Where the string "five" occurs in a line of the entries below, copy that line.

*** Dataset ***

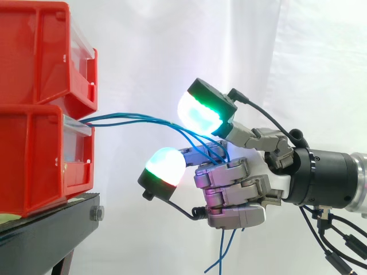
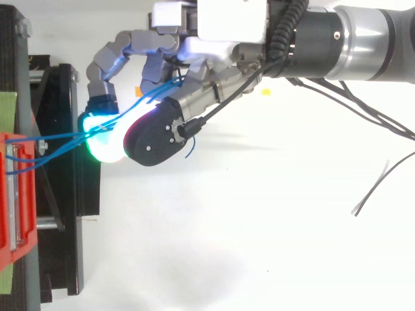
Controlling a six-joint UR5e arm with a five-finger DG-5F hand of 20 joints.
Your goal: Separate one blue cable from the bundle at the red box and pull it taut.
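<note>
Just beside the red box, the hand curls its fingers round the blue cables. It holds several strands, not one, and their ends dangle below the palm. The strands curve loosely, so singling out one cable and pulling it taut appear undone.

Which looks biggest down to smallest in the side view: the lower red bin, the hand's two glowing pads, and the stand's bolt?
1. Lower red bin.
2. Upper glowing pad and lower glowing pad: nearly alike, distance from camera unsure, so tied.
3. Bolt on the black stand.
</note>
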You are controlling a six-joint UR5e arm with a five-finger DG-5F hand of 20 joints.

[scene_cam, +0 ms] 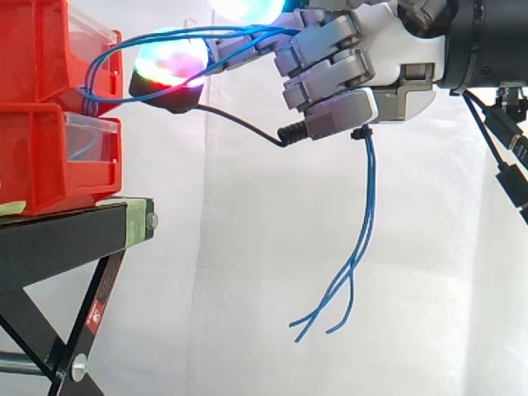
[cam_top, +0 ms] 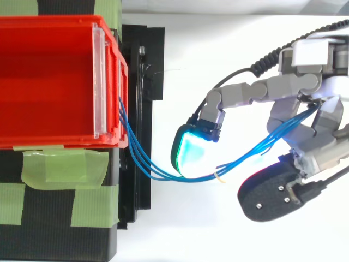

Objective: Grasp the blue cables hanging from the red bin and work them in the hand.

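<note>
Side view
- Red bins: an upper bin (scene_cam: 37, 49) is stacked on a lower bin (scene_cam: 41, 157) at the left. Both sit on the black stand (scene_cam: 66, 235).
- Blue cables (scene_cam: 370, 198): they leave the front of the upper bin, arc rightwards over a glowing pad and pass in among the curled fingers. Below the hand they come out again and hang straight down. The loose ends splay apart in mid-air, well clear of the stand.
- Hand (scene_cam: 388, 74): at the top right, level with the upper bin. Its fingers are folded closed round the cables.
- Fingertip pad (scene_cam: 169, 62): glows in mixed colours just beside the upper bin's front, with the cables touching it or just beside it.
- Background: white curtain (scene_cam: 247, 264).

Top view
- Red bin (cam_top: 54, 22): at the upper left, open at the top, with a clear strip (cam_top: 98, 82) across its front.
- Blue cables (cam_top: 163, 176): they leave the bin's front wall, sweep out past the stand's edge and run under the cyan-green pad (cam_top: 191, 150). From there they rise to the right into the hand.
- Hand (cam_top: 297, 84): comes in from the right. One finger reaches towards the bin and a dark pad with a red rim (cam_top: 267, 196) lies nearer the bottom. The cables are gripped between its fingers.
- Green tape (cam_top: 65, 169): strips on the black stand (cam_top: 136, 82), below the bin.
</note>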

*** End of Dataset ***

### The answer
Controlling a six-joint UR5e arm with a five-finger DG-5F hand of 20 joints.
You are controlling a six-joint UR5e arm with a five-finger DG-5F hand of 20 joints.

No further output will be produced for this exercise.